I sit in silence and watch the young girl, shudder as she stands from the bath and looks around the marble for a towel, in which was never there. 

Despite the danger of my schemes straying too far into the void of humanity, whilst an uneasy and anxious feeling idled in what was left of my morality, I chewed on the inside of my cheek as I watched her – It almost felt as if I was biting through the cut on my face, but I felt no pain as a numbing sensation settled upon my heavy bones and skipped across my skin. 

I find that I have to let in the knocking violence because when objecting to it appears to do good, the good is only temporary and only allows an evil to use that vulnerability for its own unjust benefits. 

The girl from the slums must think that I am as cruel as Ruby was to me on my first day here, as I barked at her to get in the bathtub that I had ran and gave her no answers to her endless questions... Though, there was something inside me that presumed she already had an idea of what was happening as the crowd only begins chanting, and the music begins to softly play. 

The ceremony starts in only twenty minutes, and yet here I sit, in a dress of blue while the dress of white only sits ruffled on the chair beside me. 

Her eyes blinked rapidly not only from the heated air, but how wonderfully built this bathroom was – The slum girl looked as adoring as I did, but now, this room is nothing special to me which makes my stomach sick upon the realisation.

She had never in her whole life ever seen so much gold in one place, and never had she bathed in water which wasn't icy cold, or filled with remnants of her own dirt.
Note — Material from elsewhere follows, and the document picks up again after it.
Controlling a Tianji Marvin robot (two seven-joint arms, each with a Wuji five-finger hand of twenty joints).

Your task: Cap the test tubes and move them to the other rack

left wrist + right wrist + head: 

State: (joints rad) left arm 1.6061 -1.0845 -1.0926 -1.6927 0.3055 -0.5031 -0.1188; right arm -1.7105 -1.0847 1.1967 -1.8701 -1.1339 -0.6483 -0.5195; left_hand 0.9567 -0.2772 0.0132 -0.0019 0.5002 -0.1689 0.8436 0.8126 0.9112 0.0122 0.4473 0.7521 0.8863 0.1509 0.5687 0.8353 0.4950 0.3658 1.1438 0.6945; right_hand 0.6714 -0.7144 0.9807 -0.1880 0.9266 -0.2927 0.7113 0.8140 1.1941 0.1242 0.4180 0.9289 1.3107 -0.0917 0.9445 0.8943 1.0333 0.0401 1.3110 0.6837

She was stark naked and standing frail. Her body was much thinner than my own, but I suppose if I hadn't been eating so well lately, we could almost look the same.
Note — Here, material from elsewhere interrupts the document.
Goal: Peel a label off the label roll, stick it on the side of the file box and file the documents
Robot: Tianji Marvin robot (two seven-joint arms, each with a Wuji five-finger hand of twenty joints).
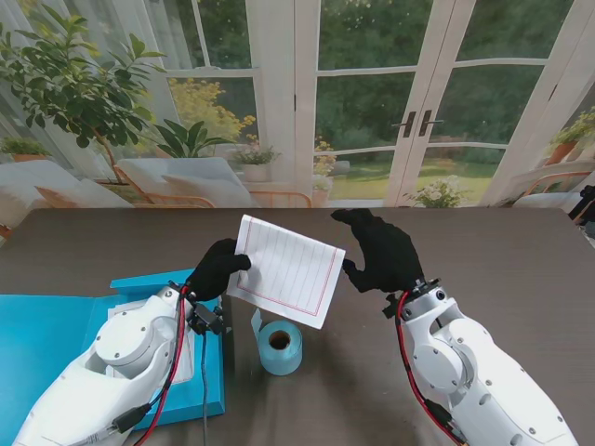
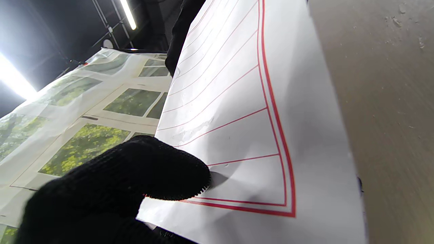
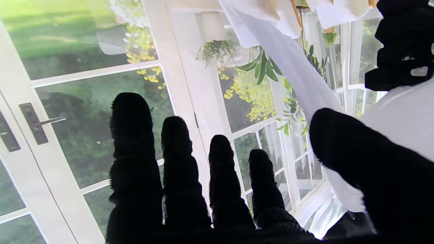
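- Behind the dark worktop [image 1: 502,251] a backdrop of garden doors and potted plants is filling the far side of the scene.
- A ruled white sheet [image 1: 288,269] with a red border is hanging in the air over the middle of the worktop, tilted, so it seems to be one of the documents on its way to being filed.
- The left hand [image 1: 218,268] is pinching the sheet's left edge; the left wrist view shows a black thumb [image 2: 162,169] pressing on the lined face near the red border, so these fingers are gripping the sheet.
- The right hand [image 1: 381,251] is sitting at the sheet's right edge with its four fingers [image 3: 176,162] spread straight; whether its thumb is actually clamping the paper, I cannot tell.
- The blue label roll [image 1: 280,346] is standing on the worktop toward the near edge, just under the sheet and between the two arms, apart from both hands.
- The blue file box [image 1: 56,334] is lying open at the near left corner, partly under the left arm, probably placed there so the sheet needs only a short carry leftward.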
I could see the bulbed bones of her elbows and knees, and even her ribs were poking through her chest as if they grew deformed. My body stiffened at the sight and a sudden wave of guilt flooded onto my chest, and watered down my brain. I knew that what I was going to force her to do, would not give me back any mercy, but I truely feel as if it will give Jorkhan a better chance of survival. I don't see us winning the war, but at least I am doing my part in fighting against it in my own spiritless way. 

I motioned for her to follow me into the bedroom, as I stood from my place and collected the wedding dress in which I had sat beside me, but never uncurled my fingers from the satin and silk.